## TO DO
When the string "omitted" is part of a line in the data below, report the whole line.

## DATA TO USE
──────────
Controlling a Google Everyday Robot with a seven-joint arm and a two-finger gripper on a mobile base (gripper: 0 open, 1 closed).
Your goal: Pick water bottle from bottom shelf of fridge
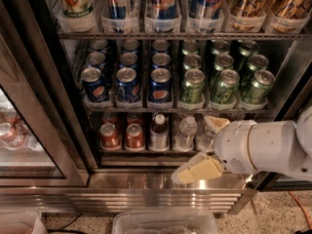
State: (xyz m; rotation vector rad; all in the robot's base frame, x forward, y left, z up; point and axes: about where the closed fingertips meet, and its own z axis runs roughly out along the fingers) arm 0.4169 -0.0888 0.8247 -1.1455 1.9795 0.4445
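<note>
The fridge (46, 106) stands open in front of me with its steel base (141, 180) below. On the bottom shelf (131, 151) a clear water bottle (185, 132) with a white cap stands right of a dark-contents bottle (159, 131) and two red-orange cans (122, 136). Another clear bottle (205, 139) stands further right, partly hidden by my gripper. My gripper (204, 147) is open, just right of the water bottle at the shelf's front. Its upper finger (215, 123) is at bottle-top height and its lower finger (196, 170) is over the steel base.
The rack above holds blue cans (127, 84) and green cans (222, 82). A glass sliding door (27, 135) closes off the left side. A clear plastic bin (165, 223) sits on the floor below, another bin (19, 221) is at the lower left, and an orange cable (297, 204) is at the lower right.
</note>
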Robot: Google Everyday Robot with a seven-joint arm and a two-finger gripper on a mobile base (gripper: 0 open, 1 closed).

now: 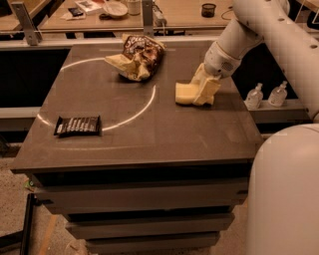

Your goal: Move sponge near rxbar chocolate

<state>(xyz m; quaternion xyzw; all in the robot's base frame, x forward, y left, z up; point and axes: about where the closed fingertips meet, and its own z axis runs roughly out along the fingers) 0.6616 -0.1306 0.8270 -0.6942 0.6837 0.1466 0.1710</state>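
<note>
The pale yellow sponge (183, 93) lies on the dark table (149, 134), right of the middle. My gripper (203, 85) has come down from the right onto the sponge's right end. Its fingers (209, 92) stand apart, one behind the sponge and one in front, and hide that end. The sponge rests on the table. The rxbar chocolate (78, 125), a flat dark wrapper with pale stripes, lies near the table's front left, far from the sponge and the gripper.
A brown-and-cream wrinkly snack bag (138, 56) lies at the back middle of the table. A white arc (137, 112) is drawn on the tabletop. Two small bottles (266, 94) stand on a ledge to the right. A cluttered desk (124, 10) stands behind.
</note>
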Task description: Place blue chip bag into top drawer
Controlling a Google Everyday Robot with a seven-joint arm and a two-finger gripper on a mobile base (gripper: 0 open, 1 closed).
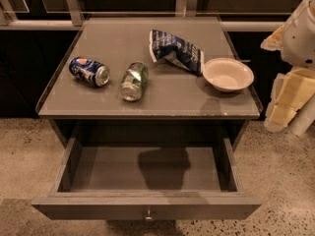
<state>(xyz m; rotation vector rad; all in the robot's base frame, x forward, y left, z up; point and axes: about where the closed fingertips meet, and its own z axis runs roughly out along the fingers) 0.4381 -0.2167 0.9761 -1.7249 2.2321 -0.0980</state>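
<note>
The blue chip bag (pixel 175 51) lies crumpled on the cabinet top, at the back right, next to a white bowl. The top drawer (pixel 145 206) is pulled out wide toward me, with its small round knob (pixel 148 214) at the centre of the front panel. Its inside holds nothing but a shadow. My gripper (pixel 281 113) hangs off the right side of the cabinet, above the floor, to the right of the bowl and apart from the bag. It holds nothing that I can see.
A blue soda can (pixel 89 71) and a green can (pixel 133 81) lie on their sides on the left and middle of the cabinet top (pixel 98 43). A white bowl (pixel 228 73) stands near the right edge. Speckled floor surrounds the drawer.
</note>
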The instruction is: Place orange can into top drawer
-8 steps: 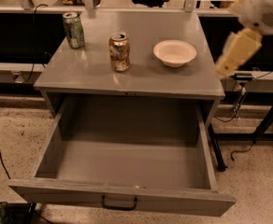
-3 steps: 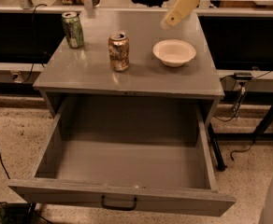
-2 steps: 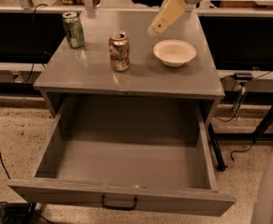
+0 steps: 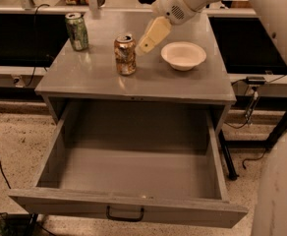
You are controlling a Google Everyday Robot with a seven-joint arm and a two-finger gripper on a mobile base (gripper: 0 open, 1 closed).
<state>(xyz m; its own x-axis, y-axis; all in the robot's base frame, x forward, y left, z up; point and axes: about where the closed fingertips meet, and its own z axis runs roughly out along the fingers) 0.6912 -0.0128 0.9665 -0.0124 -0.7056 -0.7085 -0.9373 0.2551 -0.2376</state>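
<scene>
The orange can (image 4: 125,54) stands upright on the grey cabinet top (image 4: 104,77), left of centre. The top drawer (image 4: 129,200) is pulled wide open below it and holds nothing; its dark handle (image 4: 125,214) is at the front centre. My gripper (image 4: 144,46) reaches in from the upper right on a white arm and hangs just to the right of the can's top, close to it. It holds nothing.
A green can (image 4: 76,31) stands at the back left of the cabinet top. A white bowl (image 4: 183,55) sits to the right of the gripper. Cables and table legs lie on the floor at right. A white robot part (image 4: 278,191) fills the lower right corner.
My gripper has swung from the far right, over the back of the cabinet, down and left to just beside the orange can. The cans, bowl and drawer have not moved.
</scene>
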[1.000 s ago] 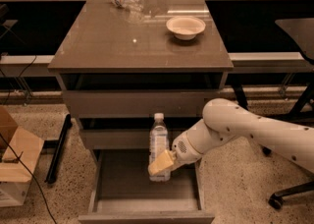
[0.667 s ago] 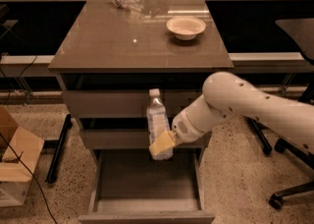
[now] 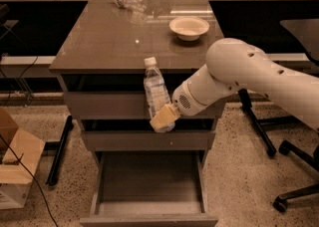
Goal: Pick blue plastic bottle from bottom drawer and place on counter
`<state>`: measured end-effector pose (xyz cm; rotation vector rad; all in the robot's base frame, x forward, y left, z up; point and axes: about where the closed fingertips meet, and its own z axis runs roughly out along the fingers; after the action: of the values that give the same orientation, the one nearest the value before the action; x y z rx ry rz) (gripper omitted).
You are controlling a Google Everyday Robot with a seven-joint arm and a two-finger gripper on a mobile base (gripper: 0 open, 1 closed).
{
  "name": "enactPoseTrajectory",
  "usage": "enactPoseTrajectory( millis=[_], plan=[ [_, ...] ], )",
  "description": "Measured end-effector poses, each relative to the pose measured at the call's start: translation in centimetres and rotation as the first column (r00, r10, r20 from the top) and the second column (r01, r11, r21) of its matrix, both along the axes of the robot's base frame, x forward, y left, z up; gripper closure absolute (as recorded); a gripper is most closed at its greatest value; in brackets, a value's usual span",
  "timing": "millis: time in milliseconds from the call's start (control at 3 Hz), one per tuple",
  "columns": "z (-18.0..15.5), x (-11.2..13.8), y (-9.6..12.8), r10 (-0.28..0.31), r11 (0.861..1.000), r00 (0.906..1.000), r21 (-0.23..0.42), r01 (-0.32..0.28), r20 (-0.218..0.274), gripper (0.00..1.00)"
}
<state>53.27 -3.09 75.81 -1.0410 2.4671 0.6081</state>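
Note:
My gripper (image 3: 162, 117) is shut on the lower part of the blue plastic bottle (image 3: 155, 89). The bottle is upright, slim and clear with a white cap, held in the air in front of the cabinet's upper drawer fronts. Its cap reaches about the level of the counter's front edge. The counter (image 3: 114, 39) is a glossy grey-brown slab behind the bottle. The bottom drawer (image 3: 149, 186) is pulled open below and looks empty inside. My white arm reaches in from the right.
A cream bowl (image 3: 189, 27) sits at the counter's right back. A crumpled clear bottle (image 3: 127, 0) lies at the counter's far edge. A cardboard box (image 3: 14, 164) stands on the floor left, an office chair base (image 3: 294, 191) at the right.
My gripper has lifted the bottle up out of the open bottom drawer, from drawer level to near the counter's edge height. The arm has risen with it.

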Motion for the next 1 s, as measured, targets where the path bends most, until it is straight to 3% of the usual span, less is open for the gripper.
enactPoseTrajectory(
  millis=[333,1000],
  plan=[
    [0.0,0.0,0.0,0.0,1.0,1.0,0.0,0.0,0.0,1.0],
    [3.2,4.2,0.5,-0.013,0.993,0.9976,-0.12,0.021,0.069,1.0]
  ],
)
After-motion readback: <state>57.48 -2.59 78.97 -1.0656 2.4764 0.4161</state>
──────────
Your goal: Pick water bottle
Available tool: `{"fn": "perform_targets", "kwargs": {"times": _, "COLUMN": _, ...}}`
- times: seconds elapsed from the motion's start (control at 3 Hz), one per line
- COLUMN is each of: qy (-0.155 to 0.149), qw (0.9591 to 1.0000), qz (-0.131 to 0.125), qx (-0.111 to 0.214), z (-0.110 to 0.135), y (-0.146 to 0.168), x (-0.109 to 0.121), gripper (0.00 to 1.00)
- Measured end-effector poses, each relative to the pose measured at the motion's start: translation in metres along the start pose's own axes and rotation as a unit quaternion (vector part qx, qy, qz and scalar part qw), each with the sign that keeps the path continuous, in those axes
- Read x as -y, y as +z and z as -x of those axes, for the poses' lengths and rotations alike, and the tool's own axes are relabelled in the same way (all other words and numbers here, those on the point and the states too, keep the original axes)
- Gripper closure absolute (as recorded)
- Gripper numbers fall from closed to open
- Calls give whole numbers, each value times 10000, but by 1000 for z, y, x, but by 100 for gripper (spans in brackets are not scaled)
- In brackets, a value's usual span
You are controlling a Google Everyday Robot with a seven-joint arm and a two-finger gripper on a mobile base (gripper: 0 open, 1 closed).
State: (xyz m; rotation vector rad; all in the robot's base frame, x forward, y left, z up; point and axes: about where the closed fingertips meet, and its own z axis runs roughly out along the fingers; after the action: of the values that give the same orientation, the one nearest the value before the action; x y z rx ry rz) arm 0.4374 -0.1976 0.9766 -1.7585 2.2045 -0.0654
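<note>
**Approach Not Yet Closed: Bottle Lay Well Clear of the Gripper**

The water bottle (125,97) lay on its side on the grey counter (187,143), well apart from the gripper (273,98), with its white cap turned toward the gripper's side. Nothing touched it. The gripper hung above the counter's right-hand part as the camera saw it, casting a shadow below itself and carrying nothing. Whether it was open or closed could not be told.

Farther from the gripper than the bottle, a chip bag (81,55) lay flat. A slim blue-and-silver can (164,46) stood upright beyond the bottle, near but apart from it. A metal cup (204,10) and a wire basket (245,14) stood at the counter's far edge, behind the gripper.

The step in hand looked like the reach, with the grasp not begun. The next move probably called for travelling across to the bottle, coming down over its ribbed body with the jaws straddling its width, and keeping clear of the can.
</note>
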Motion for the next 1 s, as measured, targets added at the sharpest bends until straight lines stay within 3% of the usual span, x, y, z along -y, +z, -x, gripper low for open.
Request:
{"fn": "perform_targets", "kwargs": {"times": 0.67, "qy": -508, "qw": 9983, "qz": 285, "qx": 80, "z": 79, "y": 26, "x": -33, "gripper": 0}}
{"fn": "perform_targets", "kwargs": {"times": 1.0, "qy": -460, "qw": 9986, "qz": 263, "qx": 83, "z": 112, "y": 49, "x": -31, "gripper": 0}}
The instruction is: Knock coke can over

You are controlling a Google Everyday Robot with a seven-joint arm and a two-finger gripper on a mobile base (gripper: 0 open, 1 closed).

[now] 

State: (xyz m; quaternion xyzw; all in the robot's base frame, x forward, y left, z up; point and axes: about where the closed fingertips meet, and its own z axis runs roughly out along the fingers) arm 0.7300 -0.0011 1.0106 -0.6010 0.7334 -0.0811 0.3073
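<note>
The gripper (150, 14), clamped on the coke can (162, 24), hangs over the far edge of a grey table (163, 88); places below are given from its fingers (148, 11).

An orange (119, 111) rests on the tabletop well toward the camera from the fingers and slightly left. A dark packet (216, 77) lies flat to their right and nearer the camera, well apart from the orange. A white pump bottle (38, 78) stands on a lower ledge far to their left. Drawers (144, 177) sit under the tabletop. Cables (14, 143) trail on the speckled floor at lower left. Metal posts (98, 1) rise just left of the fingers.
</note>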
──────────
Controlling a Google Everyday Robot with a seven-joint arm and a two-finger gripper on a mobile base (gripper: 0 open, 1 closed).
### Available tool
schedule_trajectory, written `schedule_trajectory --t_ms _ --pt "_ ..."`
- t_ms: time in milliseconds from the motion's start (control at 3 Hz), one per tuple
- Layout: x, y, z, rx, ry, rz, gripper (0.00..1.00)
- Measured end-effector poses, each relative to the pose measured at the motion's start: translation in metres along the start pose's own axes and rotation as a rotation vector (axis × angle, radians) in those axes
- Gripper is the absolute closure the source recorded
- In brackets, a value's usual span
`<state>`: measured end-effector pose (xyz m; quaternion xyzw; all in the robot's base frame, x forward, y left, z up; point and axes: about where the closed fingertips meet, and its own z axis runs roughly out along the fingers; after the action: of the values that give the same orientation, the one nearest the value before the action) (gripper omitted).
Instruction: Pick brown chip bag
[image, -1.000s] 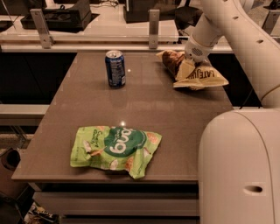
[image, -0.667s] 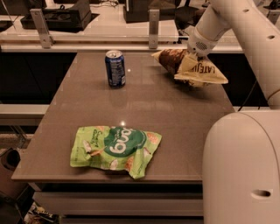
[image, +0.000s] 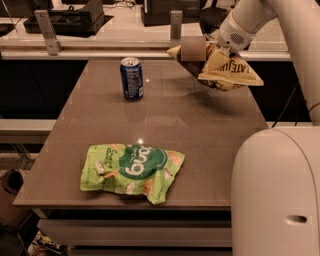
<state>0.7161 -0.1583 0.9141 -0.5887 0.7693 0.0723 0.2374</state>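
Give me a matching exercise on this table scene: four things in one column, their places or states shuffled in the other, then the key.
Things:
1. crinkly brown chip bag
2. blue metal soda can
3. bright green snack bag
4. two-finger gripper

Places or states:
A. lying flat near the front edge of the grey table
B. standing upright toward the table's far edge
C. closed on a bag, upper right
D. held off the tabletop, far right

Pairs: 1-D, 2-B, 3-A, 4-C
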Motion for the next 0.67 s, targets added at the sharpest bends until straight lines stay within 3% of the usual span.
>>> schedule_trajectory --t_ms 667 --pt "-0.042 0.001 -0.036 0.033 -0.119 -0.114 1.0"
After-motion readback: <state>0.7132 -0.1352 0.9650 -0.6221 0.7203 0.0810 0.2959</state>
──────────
## ANSWER TO THE PROBLEM
`<state>`: measured end-effector pose (xyz cm; rotation vector rad; all in the robot's base frame, x forward, y left, z up; point and axes: about where the closed fingertips meet, and its own z axis runs roughly out along the fingers; after the action: of the values that give the same orientation, the one nearest the value before the action; x y z rx ry rz) (gripper omitted).
`<state>`: measured end-effector pose (xyz m; quaternion xyzw; all in the robot's base frame, x forward, y left, z up; point and axes: about where the closed fingertips meet, and its own z axis runs roughly out along the fingers; after the action: of the values that give the same orientation, the one nearest the value before the action) (gripper omitted).

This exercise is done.